Today was a big day in the Martin Casa...Declan went to school for the first time!
He was all smiles but a little nervous walking into school and then his classroom. He took my hand to come with him as he put his lunchbox in its proper place. I pointed out some toys he might like and then gave him a hug to say goodbye. His little eyes welled up and he said "I wanna come home with you". I explained I had to go to work, and he was a big boy at school now with his brothers and sister! He started crying and clinging to me, saying "Don't leave me!". Oh my mother's heart broke as the preschool teacher pried him off of me and I gave him one last kiss, reminding him that Daddy would pick him up soon.
Boy, that was hard. I thought about him all day at work, and was so glad to hear that he was having a good day as soon as I left.

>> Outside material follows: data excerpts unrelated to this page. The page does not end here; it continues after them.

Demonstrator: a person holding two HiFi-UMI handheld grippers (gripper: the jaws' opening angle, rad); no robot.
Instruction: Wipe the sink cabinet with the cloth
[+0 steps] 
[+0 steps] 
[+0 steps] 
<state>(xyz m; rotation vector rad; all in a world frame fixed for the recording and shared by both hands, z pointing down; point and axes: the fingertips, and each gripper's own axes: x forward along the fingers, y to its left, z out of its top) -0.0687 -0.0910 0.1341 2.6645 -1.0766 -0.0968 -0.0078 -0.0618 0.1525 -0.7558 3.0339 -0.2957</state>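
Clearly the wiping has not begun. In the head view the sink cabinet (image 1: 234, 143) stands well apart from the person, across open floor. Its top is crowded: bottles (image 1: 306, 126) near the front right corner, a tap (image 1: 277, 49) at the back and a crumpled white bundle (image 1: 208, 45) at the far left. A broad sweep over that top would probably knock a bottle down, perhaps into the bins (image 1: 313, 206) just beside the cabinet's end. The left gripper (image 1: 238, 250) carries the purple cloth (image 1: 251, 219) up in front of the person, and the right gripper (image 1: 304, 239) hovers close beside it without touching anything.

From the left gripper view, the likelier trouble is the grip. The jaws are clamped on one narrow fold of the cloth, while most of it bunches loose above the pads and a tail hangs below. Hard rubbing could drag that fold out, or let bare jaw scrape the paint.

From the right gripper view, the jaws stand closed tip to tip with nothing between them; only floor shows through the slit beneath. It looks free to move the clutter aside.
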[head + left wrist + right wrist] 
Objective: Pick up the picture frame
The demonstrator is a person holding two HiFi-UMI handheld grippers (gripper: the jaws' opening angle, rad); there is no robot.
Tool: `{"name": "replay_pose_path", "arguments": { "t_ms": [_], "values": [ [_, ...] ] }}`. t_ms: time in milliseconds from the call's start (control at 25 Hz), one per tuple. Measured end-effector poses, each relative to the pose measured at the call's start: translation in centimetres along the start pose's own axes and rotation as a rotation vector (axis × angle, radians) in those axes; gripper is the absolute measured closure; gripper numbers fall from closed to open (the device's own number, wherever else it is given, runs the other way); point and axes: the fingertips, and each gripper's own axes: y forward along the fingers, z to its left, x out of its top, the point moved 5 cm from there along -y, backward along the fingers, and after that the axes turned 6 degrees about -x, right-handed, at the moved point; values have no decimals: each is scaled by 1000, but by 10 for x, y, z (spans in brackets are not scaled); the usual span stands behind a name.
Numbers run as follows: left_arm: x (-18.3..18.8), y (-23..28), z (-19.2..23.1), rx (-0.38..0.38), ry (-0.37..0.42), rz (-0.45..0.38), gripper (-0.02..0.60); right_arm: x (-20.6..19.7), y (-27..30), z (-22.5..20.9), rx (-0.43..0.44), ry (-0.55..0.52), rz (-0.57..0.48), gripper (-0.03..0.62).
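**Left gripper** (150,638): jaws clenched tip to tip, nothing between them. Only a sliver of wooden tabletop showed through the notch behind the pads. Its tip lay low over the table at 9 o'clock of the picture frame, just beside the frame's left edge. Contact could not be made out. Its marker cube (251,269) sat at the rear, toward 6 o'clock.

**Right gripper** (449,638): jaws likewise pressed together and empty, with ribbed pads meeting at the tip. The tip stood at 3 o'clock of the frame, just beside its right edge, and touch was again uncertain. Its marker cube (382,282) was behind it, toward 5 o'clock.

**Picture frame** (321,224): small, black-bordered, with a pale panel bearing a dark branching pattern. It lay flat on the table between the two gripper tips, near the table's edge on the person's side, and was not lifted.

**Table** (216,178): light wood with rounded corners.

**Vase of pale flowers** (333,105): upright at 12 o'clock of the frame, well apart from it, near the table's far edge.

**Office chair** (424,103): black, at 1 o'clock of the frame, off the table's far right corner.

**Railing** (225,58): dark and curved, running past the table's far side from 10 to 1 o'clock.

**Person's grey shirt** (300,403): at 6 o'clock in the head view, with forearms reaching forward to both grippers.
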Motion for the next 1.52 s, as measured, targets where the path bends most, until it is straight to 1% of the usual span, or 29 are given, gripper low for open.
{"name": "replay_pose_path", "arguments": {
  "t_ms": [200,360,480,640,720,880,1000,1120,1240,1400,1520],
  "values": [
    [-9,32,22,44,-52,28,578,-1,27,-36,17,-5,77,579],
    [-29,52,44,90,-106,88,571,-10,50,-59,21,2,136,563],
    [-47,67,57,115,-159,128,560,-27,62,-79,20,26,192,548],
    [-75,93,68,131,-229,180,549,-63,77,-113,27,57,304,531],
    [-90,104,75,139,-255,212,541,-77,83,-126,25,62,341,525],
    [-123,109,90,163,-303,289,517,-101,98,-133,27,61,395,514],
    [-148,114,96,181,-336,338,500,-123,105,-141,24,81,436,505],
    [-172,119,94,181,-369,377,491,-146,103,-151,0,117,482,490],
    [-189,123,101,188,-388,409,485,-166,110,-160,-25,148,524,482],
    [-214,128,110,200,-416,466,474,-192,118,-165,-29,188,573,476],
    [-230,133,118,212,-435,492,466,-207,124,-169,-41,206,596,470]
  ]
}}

JP, now a high schooler (!!) had his first soccer game. I drove over to the field after work to watch him play, and was a little emotional at seeing him take to the field for the millionth time. He's been playing since he was 4 just a peanut, now he's practically a full-grown man, 5'8" tall and maturing by the minute.

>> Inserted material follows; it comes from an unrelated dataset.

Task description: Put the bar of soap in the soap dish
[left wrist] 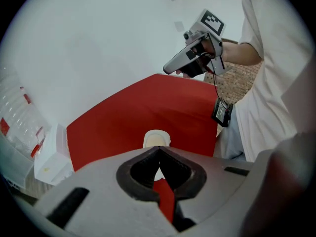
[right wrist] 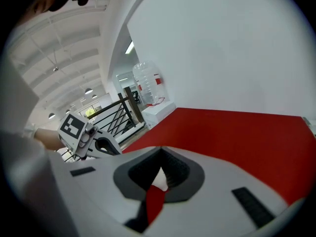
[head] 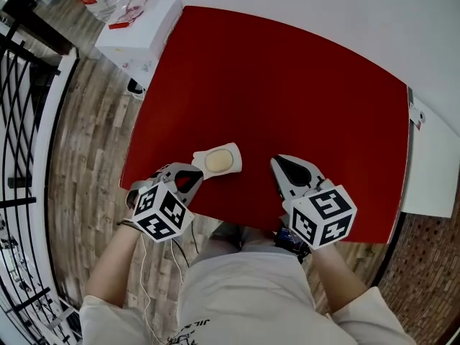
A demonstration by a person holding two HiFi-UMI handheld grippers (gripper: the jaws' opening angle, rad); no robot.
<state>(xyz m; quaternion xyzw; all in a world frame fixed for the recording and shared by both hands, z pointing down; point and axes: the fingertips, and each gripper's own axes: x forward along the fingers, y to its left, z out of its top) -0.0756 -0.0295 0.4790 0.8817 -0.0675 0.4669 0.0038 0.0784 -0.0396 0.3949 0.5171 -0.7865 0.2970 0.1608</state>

Why do I have to feel so many feelings? Why can my husband just enjoy watching his son play soccer but I ponder his life story in my heart?
It can be so emotionally/mentally/physically draining having such a big family - dealing with teenagers down to babies. There's always somebody to worry about, somebody who needs a little more attention, a little more physical touch, more words of encouragement. Even once we learn what our kids needs are, fulfilling them is a whole other ballgame. I have such mom-guilt that I'm not doing enough. It would be so much easier with less kids, right?

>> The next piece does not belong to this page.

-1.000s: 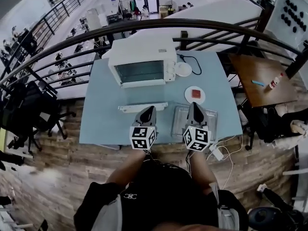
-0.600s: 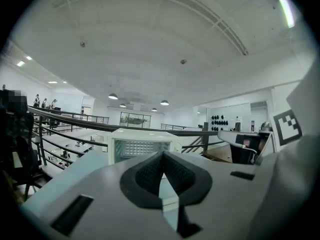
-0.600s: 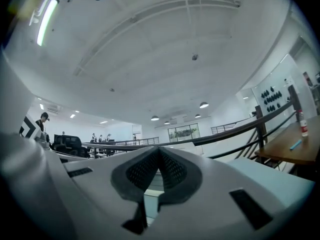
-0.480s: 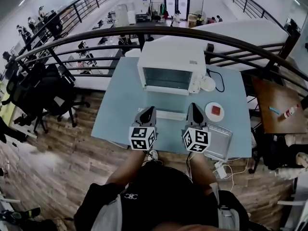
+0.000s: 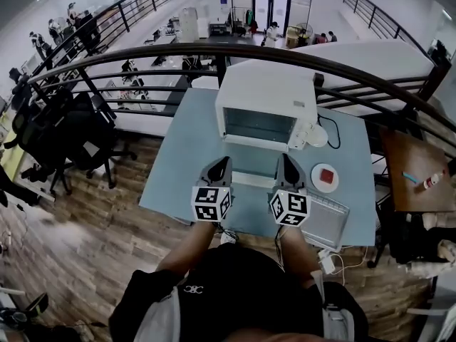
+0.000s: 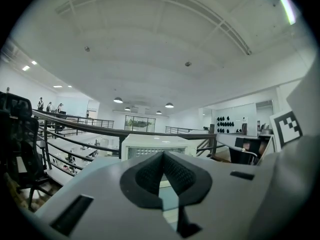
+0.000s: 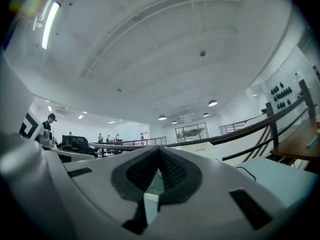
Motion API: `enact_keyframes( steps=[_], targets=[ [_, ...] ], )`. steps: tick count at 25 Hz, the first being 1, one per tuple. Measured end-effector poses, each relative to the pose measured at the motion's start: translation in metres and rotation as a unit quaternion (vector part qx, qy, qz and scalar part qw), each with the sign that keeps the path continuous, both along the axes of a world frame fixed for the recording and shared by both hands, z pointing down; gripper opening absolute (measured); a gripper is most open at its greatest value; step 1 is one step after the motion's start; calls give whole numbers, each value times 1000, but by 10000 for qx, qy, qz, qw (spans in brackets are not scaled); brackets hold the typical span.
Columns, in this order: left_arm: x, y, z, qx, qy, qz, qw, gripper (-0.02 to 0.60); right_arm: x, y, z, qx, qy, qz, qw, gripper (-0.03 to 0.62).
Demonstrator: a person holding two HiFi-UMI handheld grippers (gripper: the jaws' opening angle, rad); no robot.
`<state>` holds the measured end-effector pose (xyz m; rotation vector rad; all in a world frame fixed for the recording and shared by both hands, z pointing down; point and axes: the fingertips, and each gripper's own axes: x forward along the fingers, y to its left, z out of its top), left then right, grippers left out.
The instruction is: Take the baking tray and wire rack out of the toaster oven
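The toaster oven [image 5: 267, 105] stood on the blue table [image 5: 189, 159] with its door open. The baking tray [image 5: 328, 223] lay on the table, just right of the right gripper [image 5: 286, 159]. I could not pick out the wire rack. A small plate [image 5: 318, 174] held something red. The right gripper and the left gripper [image 5: 220, 162] were closed tight, holding nothing.

I see a smooth, matt pale-blue table [image 5: 189, 162], a white oven [image 5: 271, 91] with a satin casing and glassy door, a dull metal tray [image 5: 328, 223] and a grainy wooden floor [image 5: 85, 212]. The left gripper [image 6: 163, 155] has a matt grey plastic shell, and its black pads [image 6: 149, 175] look finely ribbed.
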<state>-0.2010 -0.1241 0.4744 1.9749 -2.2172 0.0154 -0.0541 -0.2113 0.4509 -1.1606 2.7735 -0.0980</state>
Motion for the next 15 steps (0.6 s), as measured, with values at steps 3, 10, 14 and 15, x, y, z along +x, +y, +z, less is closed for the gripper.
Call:
enact_keyframes(
  steps=[3, 10, 14, 15],
  targets=[
    [-6, -2, -1, -8, -41, -34, 10000, 14, -7, -1, 2, -28, -15, -28, 10000, 2],
    [-10, -4, -1, -5, 36, -63, 10000, 14, -13, -5, 3, -53, -54, -82, 9999, 2],
    [-12, -3, 1, -7, 57, -76, 10000, 14, -15, -4, 6, -67, -80, -84, 9999, 2],
    [-12, -3, 2, -6, 56, -79, 10000, 14, -15, -4, 7, -71, -88, -82, 9999, 2]
  ],
)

But then I look around at smaller families, specifically families with only one child, and think of how they must feel going through the same event. I look over at the mom whose oldest (and current only) started preschool today and couldn't help cry herself. I think about the Dad watching his youngest son begin his high school career, knowing how fast these four years go before they are out of the house. Life changes are so much harder for these parents.
I can hug my preschooler goodbye, feeling heartbroken, but know from experience that he will be fine in five minutes. That he will have fun with friends and this is exactly where he needs to be right now. I've done this before and we all survived. I can watch my eldest walking down the high school corridor, knowing that he is indeed growing up and I am in the phase of letting him go. This is only my first of many, I will be in this same position again and again and again. It brings perspective to my family life. Though I have many milestones to go through, many times over, it's easier to know that, most of the time, each one isn't my first or last. I can try to savor each moment without launching into a tailspin, and that knowledge makes every family milestone just a bit sweeter.